--- Aim of the task ---
Transcribe nothing except the lines below that run from the one with "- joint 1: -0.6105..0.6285" to the one with "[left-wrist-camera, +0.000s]", ends included, and do not copy any picture.

--- Material provided ---

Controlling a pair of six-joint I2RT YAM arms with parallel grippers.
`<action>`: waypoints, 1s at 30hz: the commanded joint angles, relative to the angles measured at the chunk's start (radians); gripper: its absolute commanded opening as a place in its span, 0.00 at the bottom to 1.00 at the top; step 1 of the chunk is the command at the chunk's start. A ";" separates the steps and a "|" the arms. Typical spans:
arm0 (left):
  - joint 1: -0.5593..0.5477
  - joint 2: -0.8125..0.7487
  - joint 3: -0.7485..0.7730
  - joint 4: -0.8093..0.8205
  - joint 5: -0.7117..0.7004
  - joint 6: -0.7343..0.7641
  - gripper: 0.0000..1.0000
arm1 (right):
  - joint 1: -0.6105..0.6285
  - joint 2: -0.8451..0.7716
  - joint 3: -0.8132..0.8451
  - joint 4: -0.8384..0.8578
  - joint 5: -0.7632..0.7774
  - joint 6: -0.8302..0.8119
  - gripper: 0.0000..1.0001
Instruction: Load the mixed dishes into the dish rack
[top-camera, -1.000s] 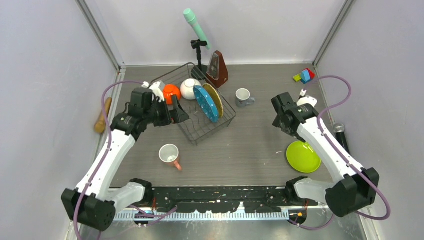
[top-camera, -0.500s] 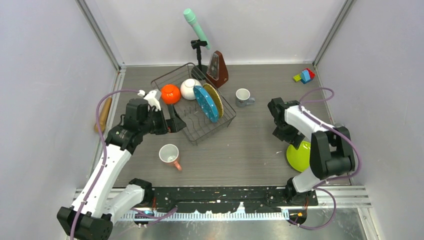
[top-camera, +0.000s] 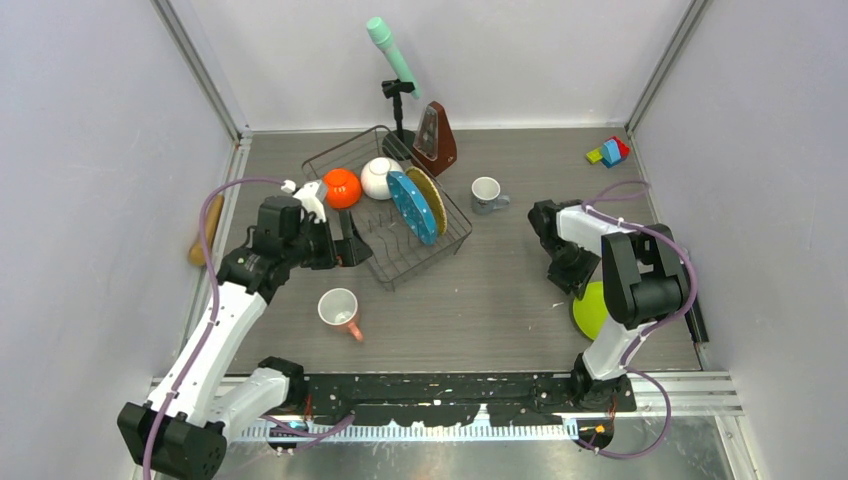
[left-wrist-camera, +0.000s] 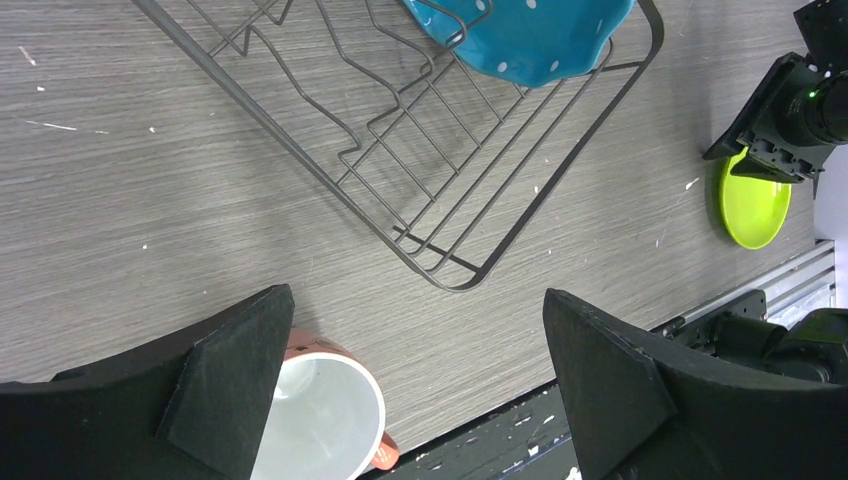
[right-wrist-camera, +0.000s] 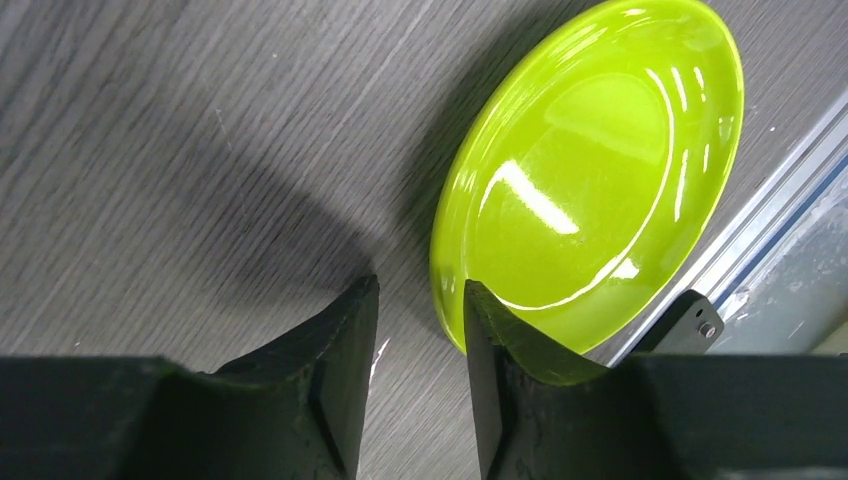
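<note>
Lower right of the overhead view: the right gripper (right-wrist-camera: 418, 300) sits low over the table (top-camera: 480, 300), at the left rim of the lime green plate (right-wrist-camera: 590, 170). The plate lies flat near the table's front edge, partly hidden by the arm. On the wrist view we note the fingers set narrow, a slim gap between them, nothing clamped. The plate's rim shows just past that gap (whether a finger touches it, we cannot tell).

Centre left: the left gripper (left-wrist-camera: 415, 330) hangs just beside the near-left side of the dish rack (top-camera: 400, 262), spread wide and empty. Below it in the frame, the pink mug (top-camera: 338, 308) rests on the table, apart from the rack, its white inside toward the cameras.

Upper centre: the rack holds four pieces.
- orange bowl (top-camera: 342, 187) and white bowl (top-camera: 380, 177), side by side at the far end
- blue white-dotted plate (top-camera: 410, 208) and yellow woven-pattern plate (top-camera: 433, 200), on edge, one right behind the other

The small grey mug (top-camera: 487, 192) stands on the table right of the rack, outside it. The brown metronome (top-camera: 436, 140) stands behind the rack's far corner. At the far left edge we glimpse the wooden rolling pin (top-camera: 198, 248), mostly hidden.
</note>
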 joint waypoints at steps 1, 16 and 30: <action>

--- Output below ---
  - joint 1: -0.6105..0.6285
  - joint 2: -0.8451..0.7716
  - joint 3: -0.8132..0.8451
  - joint 4: -0.8384..0.8578
  - joint 5: -0.7632..0.7774
  - joint 6: -0.8302..0.8119
  - gripper: 0.0000..1.0001
Instruction: Load the mixed dishes into the dish rack
[top-camera, -1.000s] 
[top-camera, -0.500s] 
[top-camera, +0.000s] 
[left-wrist-camera, +0.000s] 

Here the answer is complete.